The time and place of writing, and the persons to whom addressed have been discussed almost as widely as the authorship. Dates from 58–118 have been assigned to it, but the conclusions of sober scholarship with great probability assign a date preceding by a year or two the fall of Jerusalem, and possibly after the death of Paul. The temple was still standing.
There is nothing definite to guide us as to the place of writing. The sentence, “They of Italy salute you,” favors a place of writing outside of Italy rather than one either in Rome, or in Italy outside of Rome.

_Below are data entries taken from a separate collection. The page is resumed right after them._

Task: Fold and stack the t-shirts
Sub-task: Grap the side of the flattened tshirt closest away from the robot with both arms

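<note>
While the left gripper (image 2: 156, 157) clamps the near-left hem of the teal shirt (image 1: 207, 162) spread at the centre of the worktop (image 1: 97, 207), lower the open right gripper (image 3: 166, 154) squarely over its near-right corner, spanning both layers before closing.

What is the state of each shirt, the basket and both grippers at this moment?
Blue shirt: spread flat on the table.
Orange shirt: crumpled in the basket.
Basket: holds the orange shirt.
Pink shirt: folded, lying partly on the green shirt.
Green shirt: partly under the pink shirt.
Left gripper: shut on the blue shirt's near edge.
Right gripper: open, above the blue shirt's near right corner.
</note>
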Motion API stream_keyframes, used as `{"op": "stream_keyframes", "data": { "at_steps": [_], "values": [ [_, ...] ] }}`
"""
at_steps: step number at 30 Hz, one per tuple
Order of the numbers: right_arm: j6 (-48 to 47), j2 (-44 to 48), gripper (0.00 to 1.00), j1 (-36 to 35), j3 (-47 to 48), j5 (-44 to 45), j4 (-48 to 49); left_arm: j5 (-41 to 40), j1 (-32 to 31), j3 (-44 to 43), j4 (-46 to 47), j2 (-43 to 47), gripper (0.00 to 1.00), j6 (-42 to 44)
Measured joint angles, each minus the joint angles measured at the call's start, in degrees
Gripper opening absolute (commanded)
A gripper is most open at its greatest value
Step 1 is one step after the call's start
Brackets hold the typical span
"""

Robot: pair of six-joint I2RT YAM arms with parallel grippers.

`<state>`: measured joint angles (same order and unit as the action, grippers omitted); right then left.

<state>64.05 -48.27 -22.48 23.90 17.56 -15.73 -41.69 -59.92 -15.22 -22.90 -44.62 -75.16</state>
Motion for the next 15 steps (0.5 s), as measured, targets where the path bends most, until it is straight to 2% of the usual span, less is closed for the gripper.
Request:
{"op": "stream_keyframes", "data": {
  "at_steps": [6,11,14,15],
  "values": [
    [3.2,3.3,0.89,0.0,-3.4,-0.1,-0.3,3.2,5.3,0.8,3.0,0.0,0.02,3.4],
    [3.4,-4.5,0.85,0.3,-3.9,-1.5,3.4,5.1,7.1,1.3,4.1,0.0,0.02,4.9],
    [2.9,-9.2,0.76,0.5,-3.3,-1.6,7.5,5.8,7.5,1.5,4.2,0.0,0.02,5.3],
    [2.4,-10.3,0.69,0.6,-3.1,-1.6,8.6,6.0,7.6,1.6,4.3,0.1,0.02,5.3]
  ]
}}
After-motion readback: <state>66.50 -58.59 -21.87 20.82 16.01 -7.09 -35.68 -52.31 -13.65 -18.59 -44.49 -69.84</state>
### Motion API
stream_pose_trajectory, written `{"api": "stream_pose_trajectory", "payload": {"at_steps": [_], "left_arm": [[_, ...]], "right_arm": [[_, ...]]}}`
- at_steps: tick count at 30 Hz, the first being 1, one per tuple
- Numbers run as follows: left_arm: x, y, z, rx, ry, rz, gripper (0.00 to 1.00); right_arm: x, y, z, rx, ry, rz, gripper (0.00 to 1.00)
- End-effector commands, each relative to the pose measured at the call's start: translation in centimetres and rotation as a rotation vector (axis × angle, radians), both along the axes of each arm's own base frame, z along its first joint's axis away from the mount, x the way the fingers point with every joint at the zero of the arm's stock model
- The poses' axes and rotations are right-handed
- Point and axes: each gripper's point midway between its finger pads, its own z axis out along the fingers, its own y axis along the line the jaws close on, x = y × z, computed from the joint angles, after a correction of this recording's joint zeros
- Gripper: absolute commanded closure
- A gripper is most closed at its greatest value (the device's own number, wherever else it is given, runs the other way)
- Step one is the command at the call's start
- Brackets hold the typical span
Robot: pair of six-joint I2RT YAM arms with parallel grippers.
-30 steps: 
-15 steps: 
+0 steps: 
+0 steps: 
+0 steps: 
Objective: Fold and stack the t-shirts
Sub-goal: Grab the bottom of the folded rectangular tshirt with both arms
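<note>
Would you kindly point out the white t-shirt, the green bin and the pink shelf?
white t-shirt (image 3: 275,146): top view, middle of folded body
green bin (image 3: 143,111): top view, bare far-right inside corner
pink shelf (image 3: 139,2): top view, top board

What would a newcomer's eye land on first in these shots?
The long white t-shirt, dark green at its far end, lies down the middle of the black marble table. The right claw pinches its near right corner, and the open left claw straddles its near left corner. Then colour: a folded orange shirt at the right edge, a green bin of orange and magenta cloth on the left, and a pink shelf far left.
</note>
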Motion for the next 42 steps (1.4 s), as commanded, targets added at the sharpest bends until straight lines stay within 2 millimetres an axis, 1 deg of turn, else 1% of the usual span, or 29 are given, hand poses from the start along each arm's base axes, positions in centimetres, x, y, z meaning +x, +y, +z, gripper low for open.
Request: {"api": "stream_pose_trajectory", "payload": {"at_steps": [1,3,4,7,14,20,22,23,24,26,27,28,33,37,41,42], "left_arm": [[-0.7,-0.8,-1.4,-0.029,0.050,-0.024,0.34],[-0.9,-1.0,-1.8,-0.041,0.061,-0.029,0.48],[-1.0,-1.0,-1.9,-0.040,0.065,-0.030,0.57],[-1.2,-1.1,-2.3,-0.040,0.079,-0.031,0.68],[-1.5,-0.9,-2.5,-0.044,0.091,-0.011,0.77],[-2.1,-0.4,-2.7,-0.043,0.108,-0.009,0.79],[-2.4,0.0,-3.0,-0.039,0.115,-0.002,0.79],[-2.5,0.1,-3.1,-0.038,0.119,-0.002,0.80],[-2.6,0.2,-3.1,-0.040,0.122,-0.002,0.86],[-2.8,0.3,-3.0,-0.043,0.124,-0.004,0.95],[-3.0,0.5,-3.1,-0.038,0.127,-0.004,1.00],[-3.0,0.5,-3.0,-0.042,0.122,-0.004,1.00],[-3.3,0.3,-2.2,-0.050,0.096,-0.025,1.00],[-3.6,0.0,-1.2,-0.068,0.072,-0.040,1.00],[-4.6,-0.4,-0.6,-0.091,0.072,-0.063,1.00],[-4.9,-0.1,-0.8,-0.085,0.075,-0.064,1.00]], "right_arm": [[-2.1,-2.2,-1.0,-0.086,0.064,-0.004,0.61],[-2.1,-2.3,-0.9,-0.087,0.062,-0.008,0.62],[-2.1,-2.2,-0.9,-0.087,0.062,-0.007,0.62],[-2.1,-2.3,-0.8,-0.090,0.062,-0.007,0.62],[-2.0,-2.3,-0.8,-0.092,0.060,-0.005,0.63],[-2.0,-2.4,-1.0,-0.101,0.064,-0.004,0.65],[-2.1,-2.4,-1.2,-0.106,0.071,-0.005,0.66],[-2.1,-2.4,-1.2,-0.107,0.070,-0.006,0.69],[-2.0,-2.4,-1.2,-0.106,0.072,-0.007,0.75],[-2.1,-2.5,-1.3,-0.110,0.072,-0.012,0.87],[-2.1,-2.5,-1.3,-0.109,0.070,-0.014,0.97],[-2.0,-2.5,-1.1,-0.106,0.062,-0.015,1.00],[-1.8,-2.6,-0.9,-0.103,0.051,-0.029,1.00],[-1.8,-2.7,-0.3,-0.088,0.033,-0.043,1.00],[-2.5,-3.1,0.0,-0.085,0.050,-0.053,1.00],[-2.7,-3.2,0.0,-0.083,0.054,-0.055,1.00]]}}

The view advanced by Von Soden and a few other writers that it was addressed to Gentiles, like the view that Priscilla wrote it, may be referred to as a striking example of the vagaries in which the critics sometimes indulge. The whole tenor of the book shows it was addressed to Hebrew Christians; there are no allusions to any Gentile readers. Where these Christians lived is uncertain, they evidently formed a congregation to whom the writer had formerly ministered. They may have lived in Jerusalem or in some other city in Palestine.
The interesting suggestion has been advanced that the letter was sent to the Christians who had fled to Pella. The evidently near approach of the destruction of the ceremonial worship, and of the city itself makes the suggestion plausible. If ever a message like the Hebrews was needed, it was just before the destruction of Jerusalem. A sense of impending catastrophe was in the air. They saw “with their eyes” the day approaching. The distracting condition of affairs in the state, the reproach and obloquy to which they were exposed, (doubtless spoken of and treated as traitors by those of their nation who clung to Judaism, and had resolved to make a last stand against Rome), had no doubt aroused their fears, and had certainly obscured their spiritual perception. We must remember that to Jewish Christians, the Temple and its worship continued to be an object of veneration, a veneration so strong that it became necessary, in the providence of God, utterly to destroy ceremonialism in order to loosen its clutch on the heart of Christianity. The fears and forebodings of these Jewish Christians led them to question the superiority of Christianity, and they began to look with latent desire to the religion and rites of the Old Dispensation. Its impressive pageantry, its historical associations, its high prestige, its undoubtedly Divine origin made a strong appeal to them. The temptation to apostatize was near, and real, and strong. It was to combat this and draw them closer to Christ; to render their courage more resolute, their faith more firm; to banish their chilling doubts, and .revive their meetings for mutual exhortation,—in short to check the unbelief that had found lodgment in their hearts and was beginning to manifest its first and inevitable symptom, that of departing from the living God, that this letter was written. The urgency of the situation perhaps accounts for its form. Someone has aptly said that “it begins as an essay, continues like a sermon, and ends like a letter.” The tone is not so much polemical as persuasive. Great statements of doctrine are followed by appeals to put these doctrines into practice, in which appeals, the art of exhortation reaches its perfection.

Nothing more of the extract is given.